Vladislav Nosenko

Personal information
- Date of birth: 22 June 1969 (age 56)
- Place of birth: Azerbaijan
- Height: 1.92 m (6 ft 4 in)
- Position: Centre-back

Senior career*
- Years: Team / Apps / (Gls)
- 1990: Chiatura / 26 / (0)
- 1991: Baku / 17 / (0)
- 1991: Chiatura / 18 / (1)
- 1992: Neftçi / 27 / (0)
- 1992–1998: Kryvbas Kryvyi Rih / 104 / (1)
- 1998–1999: Torpedo Zaporizhzhia / 19 / (1)
- 1998–1999: Viktor Zaporizhzhia / 2 / (0)
- 1999–2000: Zirka Kirovohrad / 12 / (0)
- 1999–2000: Torpedo Zaporizhzhia / 10 / (1)
- 1999–2000: Zirka-2 Kirovohrad / 3 / (0)
- 2000–2001: Zirka Kirovohrad / 13 / (0)
- 2001–2002: Dinaburg / 15 / (0)
- 2002–2004: Desna Chernihiv / 22 / (0)
- 2002–2004: Zorya Luhansk / 1 / (0)
- 2005: Bolat / 9 / (0)

International career
- 1995-1997: Azerbaijan / 7 / (0)

= Vladislav Nosenko =

Azerbaijan footballer (born 1969)

Vladislav Nosenko (Vladislav Nosenko; born 22 July 1969) is an Azerbaijani former professional footballer who played as a centre-back.

==Club career==
Nosenko started his career with Chiatura in 1990 and then he moved to Chiatura.
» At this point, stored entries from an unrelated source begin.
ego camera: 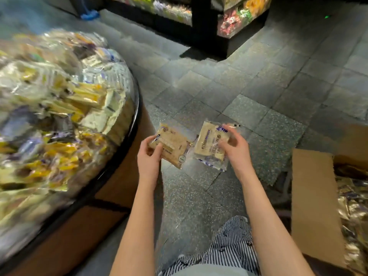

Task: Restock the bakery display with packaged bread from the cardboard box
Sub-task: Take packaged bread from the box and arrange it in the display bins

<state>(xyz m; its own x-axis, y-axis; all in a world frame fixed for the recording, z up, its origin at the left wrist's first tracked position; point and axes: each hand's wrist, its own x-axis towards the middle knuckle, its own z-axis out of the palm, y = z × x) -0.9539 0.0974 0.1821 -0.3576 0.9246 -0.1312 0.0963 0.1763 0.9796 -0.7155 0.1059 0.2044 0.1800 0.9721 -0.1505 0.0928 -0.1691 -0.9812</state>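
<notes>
My left hand (150, 154) grips one clear-wrapped bread pack (173, 145) by its near left corner, thumb on top. My right hand (234, 148) holds a second bread pack (209, 146) from its right side, fingers curled over it. Both packs hang above the floor between the display and the box. The round bakery display (135, 108) on the left is heaped with wrapped bread, blurred by motion. The open cardboard box (312, 200) stands at the right edge with more shiny wrapped packs (353, 208) inside.
Grey speckled floor tiles (249, 92) stretch ahead. A dark shelf unit (203, 26) with colourful packaged goods stands at the back. The display's wooden base (111, 188) curves close to my left arm. My striped clothing (229, 248) shows at the bottom.
</notes>
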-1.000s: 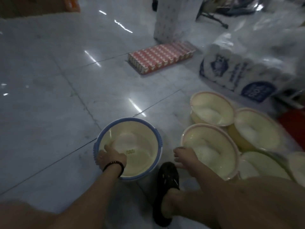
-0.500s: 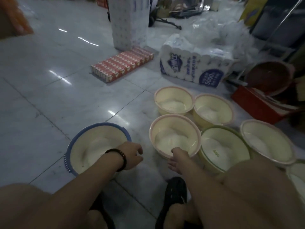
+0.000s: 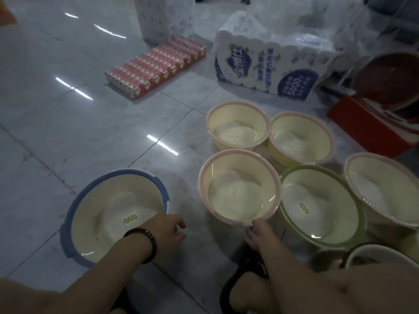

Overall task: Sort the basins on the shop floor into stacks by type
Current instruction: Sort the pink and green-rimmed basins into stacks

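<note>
The right hand (image 3: 260, 234) pinches the near rim of the pink basin (image 3: 240, 175), which stands on the floor (image 3: 90, 132). The left hand (image 3: 165, 227) hovers left of it, loosely curled and empty, by the blue basin (image 3: 95, 207). The pink basin looks like light, glossy, slightly flexible plastic, so the rolled rim seems the surest hold.

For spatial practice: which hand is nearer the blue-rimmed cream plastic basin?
Left. The left hand hovers at the right rim of the blue-rimmed basin; the right hand grips the pink-rimmed cream basin beyond.

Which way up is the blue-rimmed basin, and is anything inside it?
Upright and empty: the blue-rimmed basin sits mouth up on the floor, its inside showing only a small mark.
</note>
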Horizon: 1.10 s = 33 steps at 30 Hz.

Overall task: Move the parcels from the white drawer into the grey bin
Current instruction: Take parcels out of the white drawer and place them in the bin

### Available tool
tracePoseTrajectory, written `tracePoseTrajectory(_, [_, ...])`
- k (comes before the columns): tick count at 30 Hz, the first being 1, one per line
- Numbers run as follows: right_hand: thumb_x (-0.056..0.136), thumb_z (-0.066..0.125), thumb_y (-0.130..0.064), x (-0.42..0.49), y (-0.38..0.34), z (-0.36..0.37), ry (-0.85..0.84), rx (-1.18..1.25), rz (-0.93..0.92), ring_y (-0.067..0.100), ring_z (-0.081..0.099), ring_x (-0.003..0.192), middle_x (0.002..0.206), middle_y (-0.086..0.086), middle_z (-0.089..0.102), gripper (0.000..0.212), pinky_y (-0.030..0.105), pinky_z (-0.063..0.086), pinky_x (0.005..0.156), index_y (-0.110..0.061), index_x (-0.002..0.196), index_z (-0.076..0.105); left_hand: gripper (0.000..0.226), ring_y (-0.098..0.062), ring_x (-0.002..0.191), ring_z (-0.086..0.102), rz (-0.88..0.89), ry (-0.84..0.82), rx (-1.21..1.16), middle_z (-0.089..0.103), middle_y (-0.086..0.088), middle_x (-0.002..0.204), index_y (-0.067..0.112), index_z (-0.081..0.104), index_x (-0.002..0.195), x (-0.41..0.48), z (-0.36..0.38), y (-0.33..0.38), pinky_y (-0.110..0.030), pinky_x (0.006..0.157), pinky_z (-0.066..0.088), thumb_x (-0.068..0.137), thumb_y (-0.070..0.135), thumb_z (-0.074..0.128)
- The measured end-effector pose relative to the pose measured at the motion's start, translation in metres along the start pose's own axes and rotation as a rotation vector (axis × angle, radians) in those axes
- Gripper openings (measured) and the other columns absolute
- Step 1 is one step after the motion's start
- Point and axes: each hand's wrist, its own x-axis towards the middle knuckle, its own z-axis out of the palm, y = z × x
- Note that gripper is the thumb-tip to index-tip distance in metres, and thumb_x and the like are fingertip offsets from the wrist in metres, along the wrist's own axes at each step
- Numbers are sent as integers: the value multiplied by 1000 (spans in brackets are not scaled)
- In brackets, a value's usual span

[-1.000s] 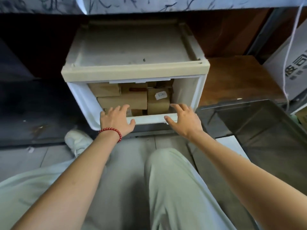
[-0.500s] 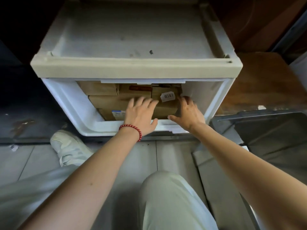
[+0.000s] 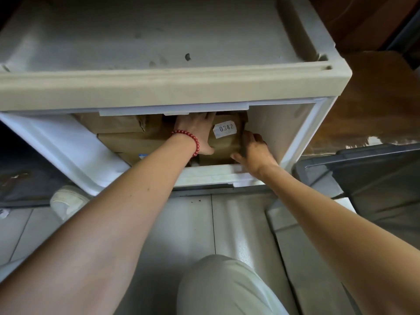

In 1991 he moved to Baku then in Chiatura and in Neftçi. In 1992 he moved to Ukraine on the side of Kryvbas Kryvyi Rih, Torpedo Zaporizhzhia, Viktor Zaporizhzhia and Zirka Kropyvnytskyi. In 1999 he played for Torpedo Zaporizhzhia and Zirka-2 Kirovohrad. In 200 he played for Zirka Kropyvnytskyi and Dinaburg. In 2002 he moved to Desna Chernihiv the main club in the city of Chernihiv where he played 22 matches and scored 1 goal. He also played 1 match for Zorya Luhansk and 9 matches for Bolat.

==International career==
Nosenko earned seven caps for the Azerbaijan national team between 1995 and 1997.